When it comes time to refuel your portable generator, you'll need to take some precautions. Never attempt to refuel your generator while it's running.
When your generator has been running for a while, it'll be very hot. You should always shut down the generator and let it cool completely before refueling. Spilling gasoline on the hot engine can cause it to ignite, as gasoline is extremely flammable.
Do not smoke or introduce sparks or flames near your gasoline while refueling, and be sure to use a pour spout or funnel when refueling. While the tank may be cool enough to refill, some parts of your generator's engine may still be hot enough to ignite spilled gas.
Use a static-free siphon or funnel when refilling to avoid static electricity from igniting the fuel, and pour it in a slow, controlled manner.
While you're storing dozens of gallons of highly flammable fuel, you'll want to make sure it stays cool, fresh, and depressurized. A tank of fuel left in the hot sun can be dangerous.
Keep your fuel tanks stored in a garage or shed, in a well-ventilated area. Be sure your tanks are not in direct sunlight, and keep them away from any other sources of heat, such as space heaters and your vehicles' exhaust pipes.

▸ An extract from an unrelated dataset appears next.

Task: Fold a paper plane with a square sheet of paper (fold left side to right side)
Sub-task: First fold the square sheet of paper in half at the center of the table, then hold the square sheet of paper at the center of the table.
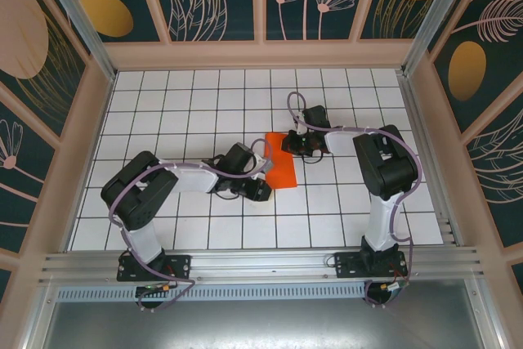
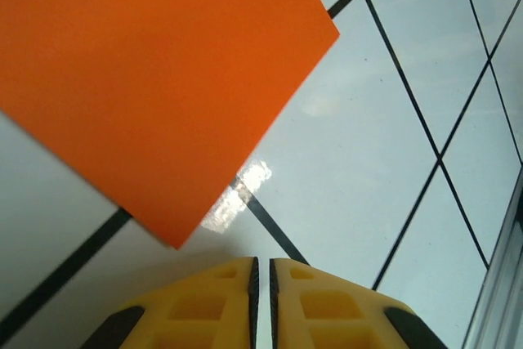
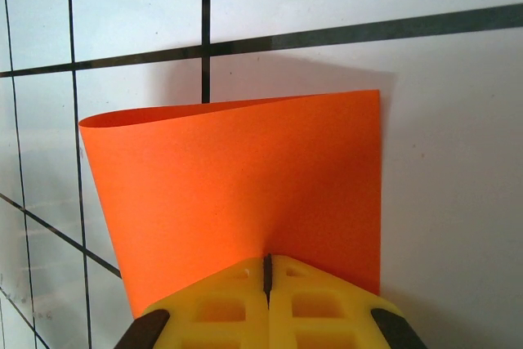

Periodically, inspect your storage tanks for pressurization. If the tank appears to be ballooning out with gas fumes, carefully remove the cap and allow the fumes to escape. This will keep the pressure in your fuel storage tank at a safer level.
Again, beware of static electricity. Do not store your gas tanks or cans on a carpeted surface or any other surface that could create static. Storing your tanks on a wooden shelf or table, or in a flammable liquids storage cabinet will help prevent problems with static electricity.
When gasoline sits too long in the carburetor, it turns to varnish and gums up. This will cause starting problems, among other possible issues with your generator.
As previously stated, it's important to use and replace your gasoline storage once per year to make sure you have fresh, ready fuel on-hand when it's needed most. But without fuel stabilizer, your gas will go bad after a couple of months. Unless you want to be cycling out that gasoline every couple of months, stabilizer is necessary.
A 10-ounce bottle of stabilizer will keep 25 gallons of gasoline fresh for a whole year. If you double the dosage, it can stay fresh for up to two years. So don't skimp on the fuel stabilizer and you'll have nothing to worry about.